### What is needed
Copy the complete listing that follows, letter for letter.
┌────────
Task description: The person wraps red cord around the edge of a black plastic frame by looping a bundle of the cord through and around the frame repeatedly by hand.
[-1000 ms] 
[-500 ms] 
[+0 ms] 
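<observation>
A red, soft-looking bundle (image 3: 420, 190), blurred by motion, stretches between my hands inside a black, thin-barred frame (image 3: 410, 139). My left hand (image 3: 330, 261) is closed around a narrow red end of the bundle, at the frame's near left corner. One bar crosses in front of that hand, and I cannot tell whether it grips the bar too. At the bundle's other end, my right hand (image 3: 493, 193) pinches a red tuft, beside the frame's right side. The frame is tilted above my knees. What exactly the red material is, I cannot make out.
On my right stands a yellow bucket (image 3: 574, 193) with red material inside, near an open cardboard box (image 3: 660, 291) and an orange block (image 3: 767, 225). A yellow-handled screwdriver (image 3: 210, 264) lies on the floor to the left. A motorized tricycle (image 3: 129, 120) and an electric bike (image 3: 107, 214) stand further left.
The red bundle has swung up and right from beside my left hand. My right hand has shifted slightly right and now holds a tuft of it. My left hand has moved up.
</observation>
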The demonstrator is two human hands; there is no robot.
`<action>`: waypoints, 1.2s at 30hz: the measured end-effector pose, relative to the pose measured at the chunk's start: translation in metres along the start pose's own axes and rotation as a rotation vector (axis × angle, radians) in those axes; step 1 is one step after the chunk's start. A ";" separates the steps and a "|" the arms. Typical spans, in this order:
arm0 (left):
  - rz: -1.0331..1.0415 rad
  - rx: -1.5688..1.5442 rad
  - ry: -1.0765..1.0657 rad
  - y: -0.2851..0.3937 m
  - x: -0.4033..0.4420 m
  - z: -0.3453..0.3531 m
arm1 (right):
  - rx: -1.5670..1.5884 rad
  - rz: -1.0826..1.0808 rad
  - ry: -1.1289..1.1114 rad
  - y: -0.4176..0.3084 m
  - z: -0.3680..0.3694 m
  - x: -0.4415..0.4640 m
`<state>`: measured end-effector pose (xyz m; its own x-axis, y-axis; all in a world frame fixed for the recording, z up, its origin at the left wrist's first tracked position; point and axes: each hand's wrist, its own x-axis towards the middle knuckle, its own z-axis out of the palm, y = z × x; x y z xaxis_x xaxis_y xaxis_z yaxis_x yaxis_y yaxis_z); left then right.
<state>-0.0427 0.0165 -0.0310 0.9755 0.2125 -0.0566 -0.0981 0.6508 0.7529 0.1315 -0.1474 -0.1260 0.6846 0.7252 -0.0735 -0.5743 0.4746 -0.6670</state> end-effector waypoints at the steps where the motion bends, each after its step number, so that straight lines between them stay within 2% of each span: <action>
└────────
### Result
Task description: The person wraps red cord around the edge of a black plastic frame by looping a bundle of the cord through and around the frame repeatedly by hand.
[-1000 ms] 
[-500 ms] 
[+0 ms] 
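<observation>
A red, soft-looking bundle (image 3: 420, 190), blurred by motion, stretches between my hands inside a black, thin-barred frame (image 3: 410, 139). My left hand (image 3: 330, 261) is closed around a narrow red end of the bundle, at the frame's near left corner. One bar crosses in front of that hand, and I cannot tell whether it grips the bar too. At the bundle's other end, my right hand (image 3: 493, 193) pinches a red tuft, beside the frame's right side. The frame is tilted above my knees. What exactly the red material is, I cannot make out.
On my right stands a yellow bucket (image 3: 574, 193) with red material inside, near an open cardboard box (image 3: 660, 291) and an orange block (image 3: 767, 225). A yellow-handled screwdriver (image 3: 210, 264) lies on the floor to the left. A motorized tricycle (image 3: 129, 120) and an electric bike (image 3: 107, 214) stand further left.
The red bundle has swung up and right from beside my left hand. My right hand has shifted slightly right and now holds a tuft of it. My left hand has moved up.
</observation>
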The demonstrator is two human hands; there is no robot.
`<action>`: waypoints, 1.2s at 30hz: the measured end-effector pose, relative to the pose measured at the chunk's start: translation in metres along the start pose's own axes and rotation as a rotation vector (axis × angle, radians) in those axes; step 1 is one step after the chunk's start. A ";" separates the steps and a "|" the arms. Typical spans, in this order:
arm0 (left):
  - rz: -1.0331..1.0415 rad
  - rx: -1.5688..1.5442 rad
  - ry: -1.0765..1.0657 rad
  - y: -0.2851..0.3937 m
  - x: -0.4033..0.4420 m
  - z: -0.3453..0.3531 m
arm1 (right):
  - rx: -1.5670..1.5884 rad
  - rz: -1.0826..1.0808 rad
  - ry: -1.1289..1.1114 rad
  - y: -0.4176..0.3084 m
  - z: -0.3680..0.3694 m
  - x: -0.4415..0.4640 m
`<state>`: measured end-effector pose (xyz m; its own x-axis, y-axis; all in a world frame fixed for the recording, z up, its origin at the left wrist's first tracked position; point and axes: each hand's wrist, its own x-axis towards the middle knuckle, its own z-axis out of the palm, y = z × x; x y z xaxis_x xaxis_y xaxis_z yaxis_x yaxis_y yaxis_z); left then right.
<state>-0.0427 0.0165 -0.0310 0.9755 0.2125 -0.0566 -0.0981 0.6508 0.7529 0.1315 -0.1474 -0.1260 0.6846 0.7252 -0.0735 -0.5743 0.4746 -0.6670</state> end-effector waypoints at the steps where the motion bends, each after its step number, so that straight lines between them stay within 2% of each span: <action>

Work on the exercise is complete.